O TCE que nos divide, é um texto que impõe um modelo liberal para a Europa, por não menos de 50 anos, conforme enfatizou Giscard D'Estaing, o Presidente não eleito da Comissão não eleita que redigiu a Constituição que nos querem impor! Manuel Alegre, na sua crónica no Expresso de 20 do corrente, tem toda a razão quando questiona "se a eventual constitucionalização de preceitos que configuram um programa neo-liberal não poderá vir a pôr em causa o próprio modelo social europeu".

Não é pelo facto de se inscreverem objectivos de "justiça social", de "pleno emprego" e de "combate à exclusão social" que o TCE passa a ser merecedor do voto afirmativo dos socialistas e das esquerdas. Consulte os programas dos partidos de direita e confirme se também não incluem essas expressões! O modelo subjacente ao TCE, liberal-capitalista, não fomentador da participação cidadã, continuador de uma construção europeia à margem dos cidadãos, é, ele mesmo, um obstáculo prático a qualquer construção europeia feita por caminhos diferentes! É muito interessante verificar como é que o novo presidente da Comissão Europeia, Durão Barroso, e Santana Lopes estão de acordo sobre a Europa que querem e, muitas vezes, justificam as politicas que implementam em nome dessa Europa. Mas já é estranho que José Sócrates consiga explicar a oposição que desenvolve, também em nome da mesma Europa que se prepara para votar com o seu voto "sim" convergente com a direita a que se opõem...

Os socialistas deveriam defender que é possível outra Europa, é necessária outra construção europeia, com a participação democrática dos europeus e norteada por principios democráticos e sociais!

Como socialista, relativamente à Europa, as minhas prioridades são, neste momento, as seguintes:
  • bater-me por um debate nacional e outro interno no Partido Socialista sobre o Tratado Constitucional Europeu. Não é "muito cedo" (como afirmou o Presidente Sampaio) para se debater o TCE, nem "muito cedo" para se questionar a pergunta, completamente absurda e tendenciosa, que se quer submeter ao voto dos portugueses!
  • bater-me por uma Constituição que resulte do trabalho de uma Assembleia Constituinte Europeia eleita democrático pelo sufrágio universal e directo dos europeus;
  • Defender uma Europa Federal democrática e social.

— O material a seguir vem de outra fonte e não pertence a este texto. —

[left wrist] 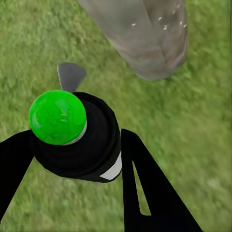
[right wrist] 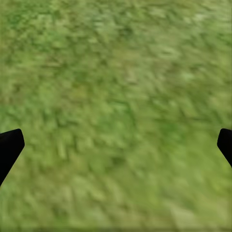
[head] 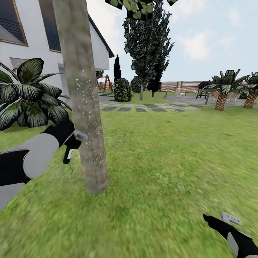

Vital Moreira no seu artigo do Público, volta a afirmar-se como uma espécie de paladino das "verdades oficiais" e do diktat da actual construção europeia. Não há um argumento novo, não há um esforço de esclarecimento, não há nada que faça lembrar Vital Moreira como um constitucionalista respeitado e, muito menos, como um homem de esquerda.